Net Worth: It has a significant negative effect on the likelihood of being self-made. This could suggest that higher net worths are less likely to be self-made, but this interpretation should be considered cautiously without more context.
Age: Age is not a significant predictor of being self-made in this model.
Industries: Several industries are significant predictors of being self-made. For example, being in the Technology industry has a large positive coefficient, indicating a strong association with being self-made. Finance & Investments, Logistics, Media & Entertainment, and Metals & Mining are other significant industries.

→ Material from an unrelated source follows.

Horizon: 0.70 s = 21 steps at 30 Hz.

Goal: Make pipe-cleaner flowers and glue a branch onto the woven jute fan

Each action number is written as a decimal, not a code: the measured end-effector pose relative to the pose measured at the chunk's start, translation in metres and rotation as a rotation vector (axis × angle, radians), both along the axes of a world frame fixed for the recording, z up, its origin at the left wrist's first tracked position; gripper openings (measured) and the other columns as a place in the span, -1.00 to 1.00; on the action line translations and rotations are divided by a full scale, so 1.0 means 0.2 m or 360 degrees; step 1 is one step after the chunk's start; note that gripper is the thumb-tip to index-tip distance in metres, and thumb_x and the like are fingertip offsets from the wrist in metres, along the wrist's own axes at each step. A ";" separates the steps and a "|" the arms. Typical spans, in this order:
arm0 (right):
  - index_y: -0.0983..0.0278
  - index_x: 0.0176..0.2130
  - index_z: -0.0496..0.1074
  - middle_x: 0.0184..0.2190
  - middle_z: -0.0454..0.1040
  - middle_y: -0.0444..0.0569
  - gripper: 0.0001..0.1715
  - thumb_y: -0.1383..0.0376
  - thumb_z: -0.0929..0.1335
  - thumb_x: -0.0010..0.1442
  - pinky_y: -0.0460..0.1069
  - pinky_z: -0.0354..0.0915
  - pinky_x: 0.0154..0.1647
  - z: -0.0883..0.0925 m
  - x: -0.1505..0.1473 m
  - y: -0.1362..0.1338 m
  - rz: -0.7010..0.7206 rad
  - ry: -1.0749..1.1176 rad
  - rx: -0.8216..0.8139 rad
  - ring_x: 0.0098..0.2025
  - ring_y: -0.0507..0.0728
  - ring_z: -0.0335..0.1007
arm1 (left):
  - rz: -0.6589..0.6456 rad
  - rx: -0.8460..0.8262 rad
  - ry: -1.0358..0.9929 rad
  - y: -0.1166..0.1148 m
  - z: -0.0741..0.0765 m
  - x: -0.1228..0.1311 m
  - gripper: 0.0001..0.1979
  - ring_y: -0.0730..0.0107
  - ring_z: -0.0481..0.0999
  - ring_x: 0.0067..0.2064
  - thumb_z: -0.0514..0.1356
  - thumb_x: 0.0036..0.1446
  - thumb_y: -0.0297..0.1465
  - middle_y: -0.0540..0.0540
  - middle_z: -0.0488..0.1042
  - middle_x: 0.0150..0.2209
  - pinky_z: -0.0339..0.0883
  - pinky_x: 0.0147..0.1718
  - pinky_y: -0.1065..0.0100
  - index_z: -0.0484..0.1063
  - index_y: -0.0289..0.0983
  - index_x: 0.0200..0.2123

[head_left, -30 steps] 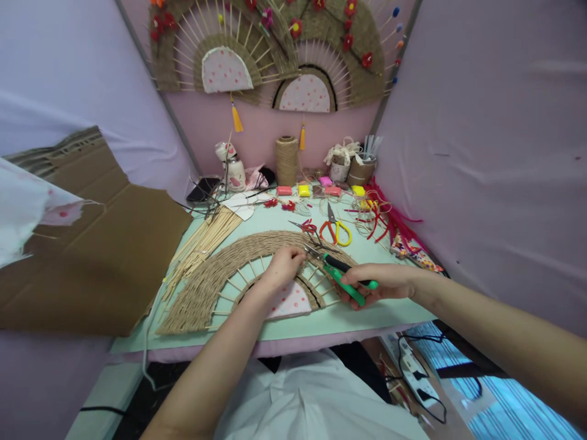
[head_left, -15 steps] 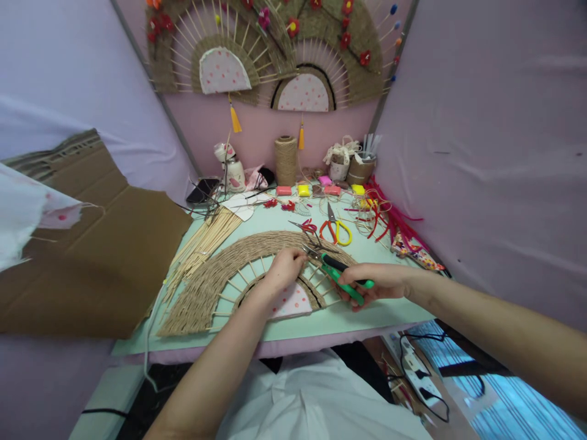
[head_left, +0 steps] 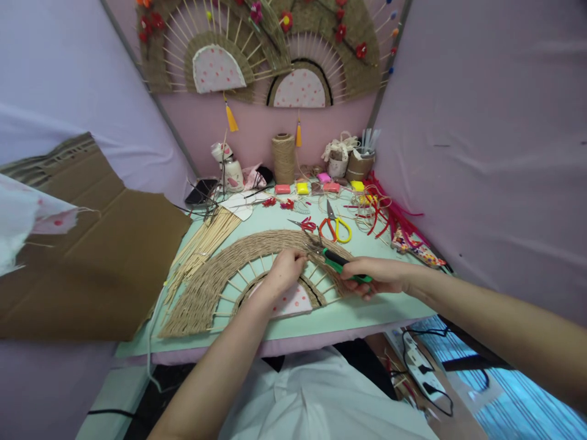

Our analysis aimed to uncover the variables that distinguish one billionaire from another. We observed that a high concentration of billionaires is found in countries with robust GDPs, suggesting a correlation between national economic health and the propensity for generating extreme wealth. Age emerged as a significant determinant of net worth, implying that wealth tends to accumulate over a lifetime. Additionally, we investigated the impact of being self-made on a billionaire’s success. The findings suggest that while net worth and industry play pivotal roles in classifying a billionaire as self-made, these factors do not necessarily correlate with the magnitude of their wealth. This insight aligns with the notion that wealth accumulation is a function of time, with the potential for net worth to escalate as one progresses through life.
Our study is constrained by its exclusive focus on billionaires, leaving a gap in comparison with the general population or millionaires. The dataset primarily captures macro-level variables such as net worth and industry, rather than individual-level factors like education, which may also influence a person’s financial trajectory. Future research could delve into these personal attributes to better understand the fabric of financial success. There’s a broader societal interest in the mechanisms of becoming a billionaire; an in-depth exploration could provide valuable insights. As socio-economic landscapes rapidly evolve, it is imperative to regularly update and expand datasets to reflect current realities and maintain relevance in predictive analyses.